1

I was reading through another question answer where it discussed the inversion of the XX' matrix in ridge regression. It stated that it is impossible to have positive eigenvalues if matrix $XX'$(=$VDV'$ as it is positive semi-definite) for $p>>n$.

I'm not entirely sure which matrix dimensions are being refered to when it states $p>>n$, and am also struggling to see how the shape of a regression matrix affects the sign of the eigenvalues? Can anyone clarify these points?

Sean
  • 614
  • 2
  • 12

2 Answers2

2

The symbol $n$ denotes the number of observations (cases) and $p$ denotes the number of features (independent variables).

Knowing whether $p>n$ or $p\le n$ is important because of the invertible matrix theorem. When $p >n$, the product $XX^\prime$ is not full rank, i.e. it is singular. A singular matrix has at least one eigenvalue of 0.

Sycorax
  • 76,417
  • 20
  • 189
  • 313
1

Case 1. If your (p x n) design (data) matrix $X$ has more observations $n$ than variables $p$ (a landscape), then $XX'$ will be invertible unless there are linearly dependent variables. This means that all eigenvalues will be positive.

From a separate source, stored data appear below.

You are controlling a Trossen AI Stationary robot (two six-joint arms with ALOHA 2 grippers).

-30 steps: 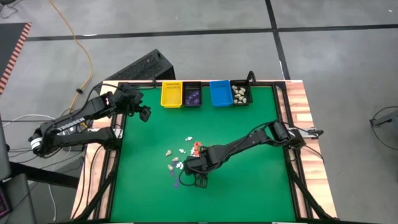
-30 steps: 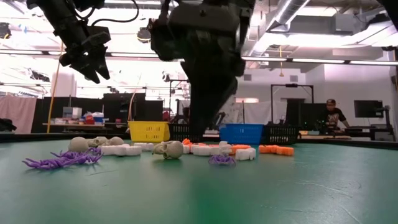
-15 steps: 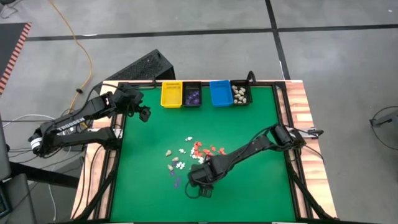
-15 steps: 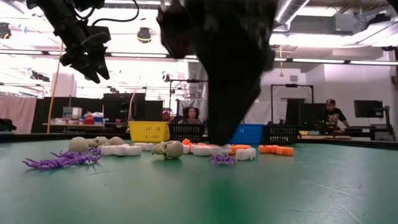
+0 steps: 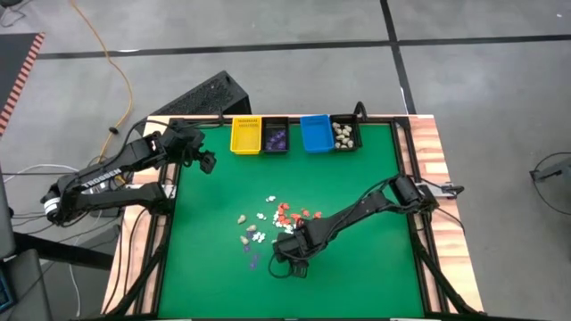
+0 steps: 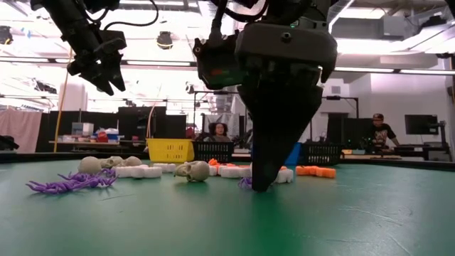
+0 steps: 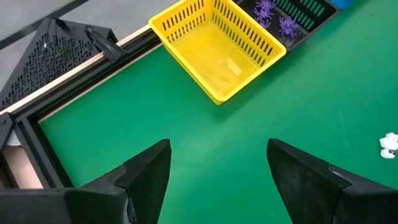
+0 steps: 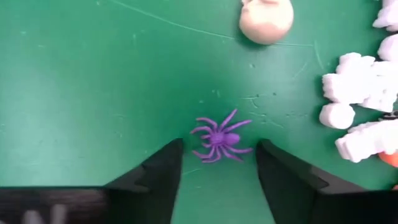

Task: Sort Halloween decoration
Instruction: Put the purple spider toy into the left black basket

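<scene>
The right gripper (image 8: 219, 163) has dropped back toward the pile, fingers spread astride a purple spider (image 8: 220, 137); white pieces (image 8: 359, 106) crowd beside it on green felt.

Grey concrete workshop floor around a green-topped table, with a bright open lab behind it.

The smooth grey concrete floor (image 5: 268, 36) is crossed by dark tape lines (image 5: 294, 45), and an orange cable (image 5: 111, 67) snakes over it near a black perforated metal box (image 5: 201, 94). The green felt table top (image 5: 357, 187) has a pale wooden edge (image 5: 442, 178). Across the room, long ceiling lights (image 6: 398, 71) glow above dark desks with monitors (image 6: 419, 124), where a seated person (image 6: 380, 135) and a second person (image 6: 218, 131) show.
</scene>
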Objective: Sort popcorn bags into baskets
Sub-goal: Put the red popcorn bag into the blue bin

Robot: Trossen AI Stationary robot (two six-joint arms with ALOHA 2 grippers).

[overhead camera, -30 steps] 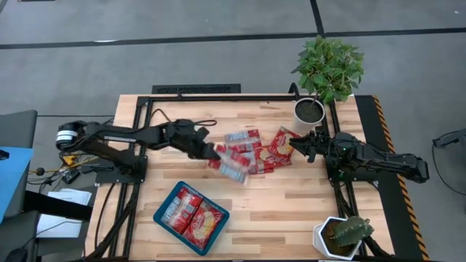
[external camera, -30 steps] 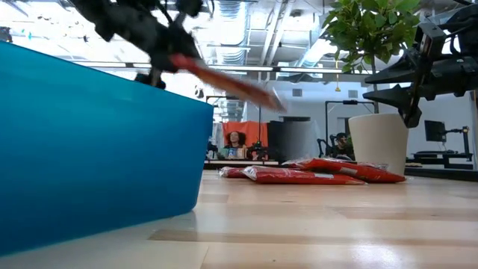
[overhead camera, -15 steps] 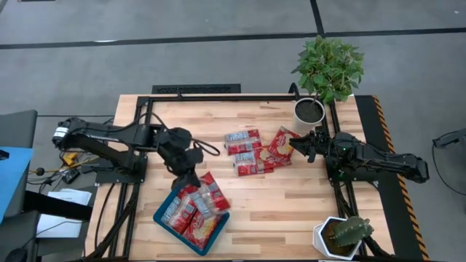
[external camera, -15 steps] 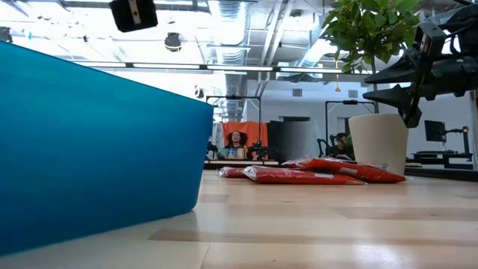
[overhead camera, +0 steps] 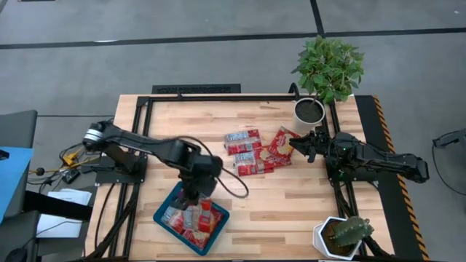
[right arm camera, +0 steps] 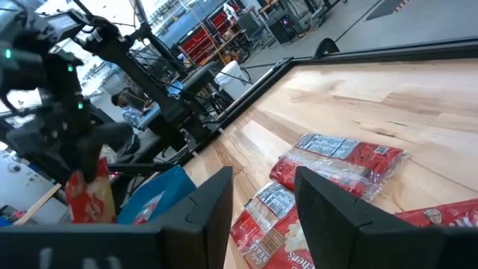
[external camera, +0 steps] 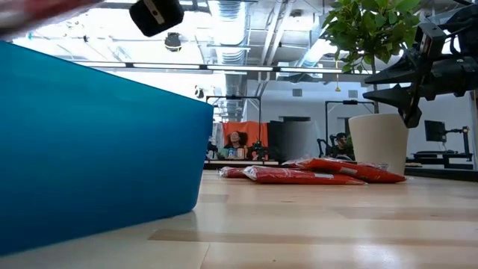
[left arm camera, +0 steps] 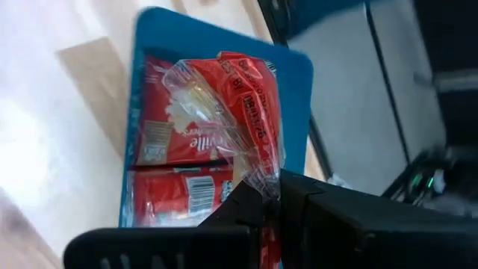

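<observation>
The teal-blue tray (overhead camera: 157,217) sits near the table's near-left edge with red popcorn bags (overhead camera: 182,222) lying flat in it. My left gripper (overhead camera: 194,198) hovers over the tray, shut on one red bag (left arm camera: 239,97), which also shows in the right wrist view (right arm camera: 89,198). Several more bags (overhead camera: 247,151) lie in a loose pile mid-table, resting flat on the wood and partly on each other (external camera: 314,173). My right gripper (overhead camera: 295,143) waits open at the pile's right end, above the table (right arm camera: 261,202). My left gripper pinches the bag between its two fingers by the clear crimped end seam (left arm camera: 261,178), coming from above and pointing down. The bag hangs below the fingers over the tray. Whether its lower end touches the bags in the tray, I cannot tell.
A white pot with a leafy plant (overhead camera: 309,110) stands at the far-right corner, just behind my right gripper. A white pot with a cactus (overhead camera: 338,234) stands at the near-right corner. Bare wood (overhead camera: 277,200) lies between tray and pile.
My left gripper has carried the bag from the pile's left side toward the table's near-left, ending above the tray. The bag, lifted clear throughout, now hangs over the bags in the tray. The pile has stayed put.
</observation>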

If you have linearly dependent variables, then $XX'$ will have a rank lesser than $p$: $rank(XX')<p$ then at least one eigenvalue will be zero, i.e. not positive.

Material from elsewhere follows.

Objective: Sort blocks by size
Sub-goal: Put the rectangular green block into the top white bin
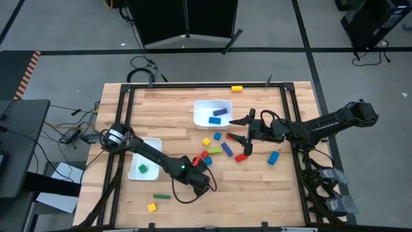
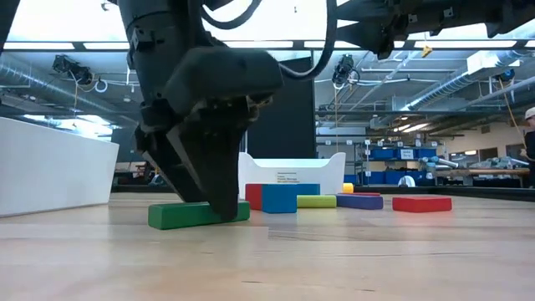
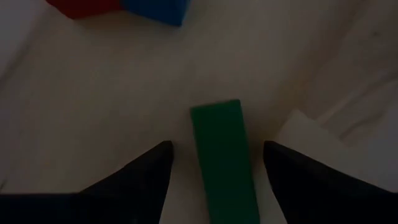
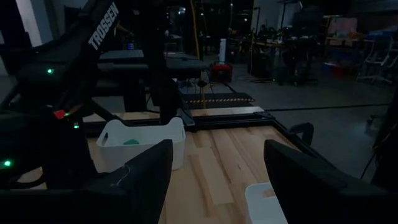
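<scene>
Blocks only partly sorted at this moment. Lay mostly loose on the wooden table [image 1: 290, 187]: a mixed cluster of red, blue, yellow and green pieces [image 1: 219, 149] near the middle, 1 blue block [image 1: 273, 157] off to the right, 1 yellow block [image 1: 237, 88] at the far edge, 1 thin green bar [image 1: 161, 196] and 1 yellow cube [image 1: 152, 207] near the front-left corner.

Already placed, judging by position: 2 blue blocks in the far white tray [image 1: 201, 107], 1 green block [image 1: 143, 169] in the left white tray [image 1: 133, 173]. Left to do — most of the pile, by this count well over half.

Left gripper [image 3: 214, 163] hung low over the table near the front-centre, fingers apart and straddling a green bar [image 3: 222, 155] — on either side of it, no contact visible, nothing held yet. Looked like the approach to a pick.

Right gripper [image 1: 247, 136] sat raised beside the central cluster, fingers spread wide, empty in the right wrist view, which looked out level over the table rather than down at any block.
</scene>
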Tool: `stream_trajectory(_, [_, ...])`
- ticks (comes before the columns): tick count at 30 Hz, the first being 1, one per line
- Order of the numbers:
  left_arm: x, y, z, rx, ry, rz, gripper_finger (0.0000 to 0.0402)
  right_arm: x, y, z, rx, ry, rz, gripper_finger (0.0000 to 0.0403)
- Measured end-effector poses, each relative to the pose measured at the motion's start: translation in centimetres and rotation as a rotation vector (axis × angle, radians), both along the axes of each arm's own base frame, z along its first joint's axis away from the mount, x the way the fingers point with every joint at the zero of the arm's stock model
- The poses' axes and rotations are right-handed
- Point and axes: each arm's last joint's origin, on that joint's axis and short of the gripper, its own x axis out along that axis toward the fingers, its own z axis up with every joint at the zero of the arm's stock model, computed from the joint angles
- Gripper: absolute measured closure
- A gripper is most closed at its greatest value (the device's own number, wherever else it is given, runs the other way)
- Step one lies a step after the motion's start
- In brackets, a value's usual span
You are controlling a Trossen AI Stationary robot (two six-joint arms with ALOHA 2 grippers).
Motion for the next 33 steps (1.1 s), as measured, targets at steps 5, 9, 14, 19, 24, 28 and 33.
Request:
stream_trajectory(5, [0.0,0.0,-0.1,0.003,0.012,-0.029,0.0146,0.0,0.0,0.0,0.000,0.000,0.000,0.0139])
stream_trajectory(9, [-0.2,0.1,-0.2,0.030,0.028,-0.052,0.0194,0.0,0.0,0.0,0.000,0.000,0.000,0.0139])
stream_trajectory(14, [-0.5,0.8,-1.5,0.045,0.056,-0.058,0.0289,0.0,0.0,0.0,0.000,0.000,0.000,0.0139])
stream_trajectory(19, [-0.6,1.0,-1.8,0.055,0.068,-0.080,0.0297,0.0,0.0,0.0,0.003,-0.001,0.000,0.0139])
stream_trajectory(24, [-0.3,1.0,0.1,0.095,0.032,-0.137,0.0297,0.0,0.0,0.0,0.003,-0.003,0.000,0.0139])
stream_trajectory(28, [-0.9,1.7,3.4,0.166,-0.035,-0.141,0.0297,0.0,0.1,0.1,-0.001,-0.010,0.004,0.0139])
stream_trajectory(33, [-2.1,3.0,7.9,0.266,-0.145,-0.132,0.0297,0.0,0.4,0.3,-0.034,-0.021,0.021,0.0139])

Case 2. If there are more variables than observations, i.e. $p>n$ (a portrait), then $rank(XX')\le n<p$, then again at least one eigen value will be not positive, a zero.

Conceptually, what a regularization does is it tries to bring you from Case 2 to Case 1 by imposing a constraint, such that effectively "reduces" $p$ to $\tilde p$. Although it still holds that $p>n$, but now $\tilde p<n$. In this regard, again, conceptually, regularization changes the effective shape of your $X$ matrix from portrait (case 2) to landscape (case 1). We saw that the shape impact whether all eigenvalues are positive or not.

Aksakal
  • 55,939
  • 5
  • 90
  • 176